- Type: Formation
- Unit of: Thames Group
- Sub-units: Swanscombe Member, Tilehurst Member, Harwich Member, Oldhaven Beds, Blackheath Member, Hales Clay
- Underlies: London Clay Formation
- Overlies: Lambeth Group
- Thickness: <2-24 m

Lithology
- Primary: sand, silt & clay
- Other: gravel

Location
- Region: southeastern England
- Country: United Kingdom
- Extent: London Basin

Type section
- Named for: Harwich

= Harwich Formation =

The Harwich Formation is a geological formation found in the London Basin of southeastern England. It is Ypresian (early Eocene) in age. It lies unconformably on the Lambeth Group over most of its extent, but may overlie either the Thanet Formation or the Chalk Group to the south. It is overlain by the London Clay Formation.

==Subdivision==
The formation is subdivided into several members.

===Swanscombe Member===
The Swanscombe Member is the youngest member recognised within the Harwich Formation. It is a thin unit, generally less than 2 m thick, but shows a northward increase up to greater than 10 m locally. It is glauconitic, generally markedly so. Lithologically it consists of a mixture of sands, silts and clays, locally with shells and lignite. It typically has a gravelly base. It was deposited in a mid to inner shelf marine environment.

===Tilehurst Member===
The Tilehurst Member is regarded as a local variant of the Oldhaven Member by the BGS but as a separate unit by other workers. It is found to the west and northwest of London. It consists of glauconitic silt, sandy silt and sandy clayey silt, with sand layers in the form of thin laminae. The unit is typically about 2 m thick but reaches a maximum of 7 m. It was deposited in an inner shelf marine environment.
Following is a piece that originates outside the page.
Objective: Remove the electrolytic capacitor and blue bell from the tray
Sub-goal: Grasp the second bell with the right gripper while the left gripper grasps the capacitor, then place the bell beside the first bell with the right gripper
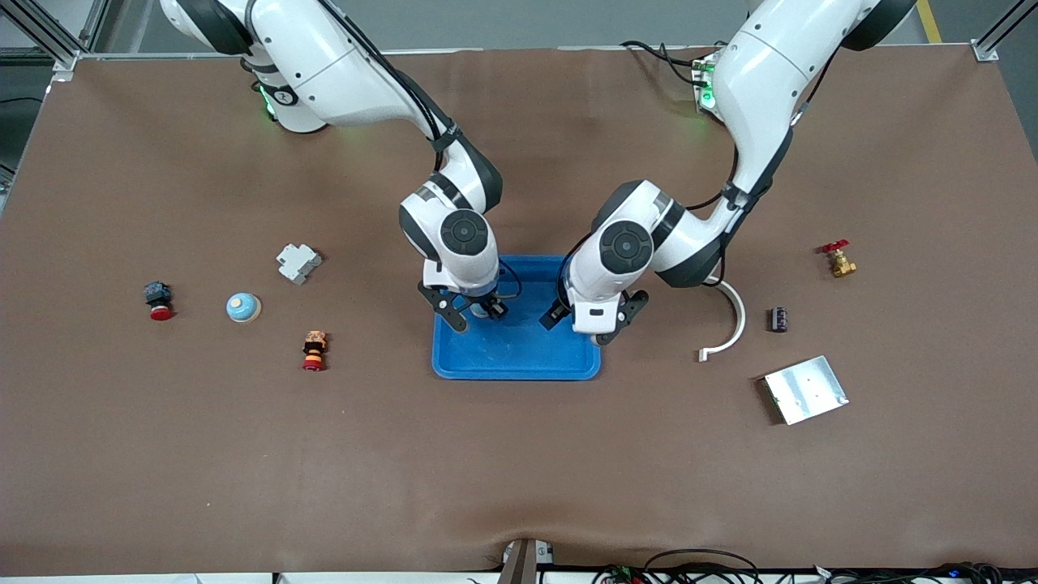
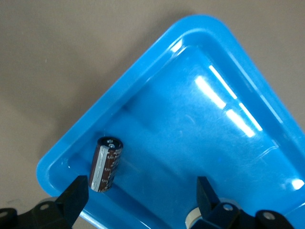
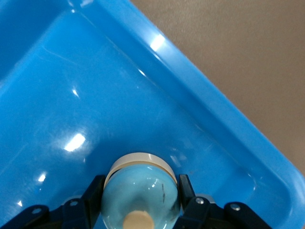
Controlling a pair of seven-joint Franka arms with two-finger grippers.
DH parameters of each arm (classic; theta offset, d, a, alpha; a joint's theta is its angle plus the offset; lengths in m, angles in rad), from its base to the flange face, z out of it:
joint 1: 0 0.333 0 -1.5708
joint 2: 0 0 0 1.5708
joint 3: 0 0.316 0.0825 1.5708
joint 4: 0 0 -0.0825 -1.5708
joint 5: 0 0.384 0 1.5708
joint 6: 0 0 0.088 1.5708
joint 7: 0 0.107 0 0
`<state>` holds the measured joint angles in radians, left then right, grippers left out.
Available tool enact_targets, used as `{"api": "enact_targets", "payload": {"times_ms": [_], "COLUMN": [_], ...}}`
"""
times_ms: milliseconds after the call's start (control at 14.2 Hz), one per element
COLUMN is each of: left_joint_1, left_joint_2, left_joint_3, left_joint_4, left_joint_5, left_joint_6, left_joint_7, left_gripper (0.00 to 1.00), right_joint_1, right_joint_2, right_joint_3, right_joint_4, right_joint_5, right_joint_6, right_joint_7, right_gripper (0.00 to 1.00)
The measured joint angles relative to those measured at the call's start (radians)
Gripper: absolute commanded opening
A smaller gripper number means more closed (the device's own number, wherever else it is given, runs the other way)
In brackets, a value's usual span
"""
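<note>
A blue tray (image 1: 519,371) sits mid-table, and both grippers hang over it. My right gripper (image 1: 470,312) is shut on a light blue domed bell (image 3: 140,193) with a cream base and knob; its fingers (image 3: 93,193) press the dome from both sides just over the tray floor (image 3: 95,95). At the tray's end toward the left arm, my left gripper (image 2: 143,200) stands open above the floor (image 2: 190,143). A dark brown capacitor (image 2: 107,163) with a silver stripe lies in a corner there, near one fingertip and untouched. The left arm (image 1: 616,251) hides it in the front view.
Toward the right arm's end lie another bell (image 1: 242,307), a grey module (image 1: 298,263) and two red push buttons (image 1: 158,301) (image 1: 314,350). Toward the left arm's end are a white curved piece (image 1: 730,324), another capacitor (image 1: 779,319), a metal plate (image 1: 805,389) and a brass valve (image 1: 838,259).
</note>
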<state>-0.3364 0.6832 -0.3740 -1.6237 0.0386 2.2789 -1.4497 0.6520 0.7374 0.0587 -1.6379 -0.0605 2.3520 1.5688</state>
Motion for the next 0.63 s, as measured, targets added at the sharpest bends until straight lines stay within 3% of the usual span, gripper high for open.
{"api": "enact_targets", "payload": {"times_ms": [423, 635], "left_joint_1": [-0.032, -0.032], "left_joint_2": [0.043, 0.06], "left_joint_3": [0.021, 0.023], "left_joint_4": [0.0, -0.001], "left_joint_5": [0.055, 0.056], "left_joint_6": [0.0, -0.001], "left_joint_7": [-0.051, -0.051], "left_gripper": [1.0, 1.0], "right_joint_1": [-0.037, -0.071], "right_joint_2": [-0.009, -0.058], "right_joint_3": [-0.013, -0.015], "right_joint_4": [0.032, 0.034], "right_joint_5": [0.0, 0.0], "right_joint_6": [-0.094, -0.172], "right_joint_7": [-0.08, -0.156], "right_gripper": [0.0, 0.0]}}
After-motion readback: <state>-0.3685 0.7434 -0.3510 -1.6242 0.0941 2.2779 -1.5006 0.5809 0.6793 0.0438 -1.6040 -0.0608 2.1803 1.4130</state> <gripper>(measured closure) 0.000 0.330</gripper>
===Harwich/Wrabness Member===
The Harwich Member is regarded as obsolete by the BGS, being replaced by the Wrabness Member. The Wrabness Member is subdivided into a lower Unit A and an upper Unit B. Unit A consists of tuffaceous clayey silts and silty clays, with many layers of tephra. The upper boundary with Unit B is an apparent disconformity. Unit B consists of fine-grained sand with layers of clay, affected by bioturbation. The Wrabness Member reaches a maximum thickness of 24 m.

===Oldhaven Member===
The Oldhaven Member is dominantly a fine-grained glauconitic sand with cross-bedding, lamination and evidence of bioturbation.

===Blackheath Member===
The Blackheath Member is a distinctive unit that has been proposed to be raised to formation status.

===Hales Clay/Orwell Member===
The Hales Clay Member is regarded as obsolete by the BGS, being replaced with the Orwell Member. The Orwell Member is itself subdivided into three parts, known, from the base, as units A, B and C. Unit A consists of up to 1 m of fine-grained glauconitic sands with black gravel and some fossil fragments at the base. Unit B conformably overlies Unit A, consisting of up to 1.75 m of bioturbated silty sands and sandy clayey silts, locally with broken shells and dark clay laminae. Unit C, up to 2.5 m in thickness, consists of tuffaceous sandy silt with fine sand laminae.

==Use==
Gravels and sands of the Blackheath member were at one time extensively quarried across Blackheath. Of the numerous quarries, only two remain relatively untouched, with the remainder being infilled either with rubble from bomb-damaged areas in the Second World War or from the laying of sewers across Blackheath. On the northeast side of the Heath, Vanbrugh Pits exposes the typical black flint pebbles in the sides and on the base of the old quarry. On the southwestern edge of the Heath, Eliot Pits were quarried down to the base of the Harwich Formation, the top of the underlying Lambeth Group.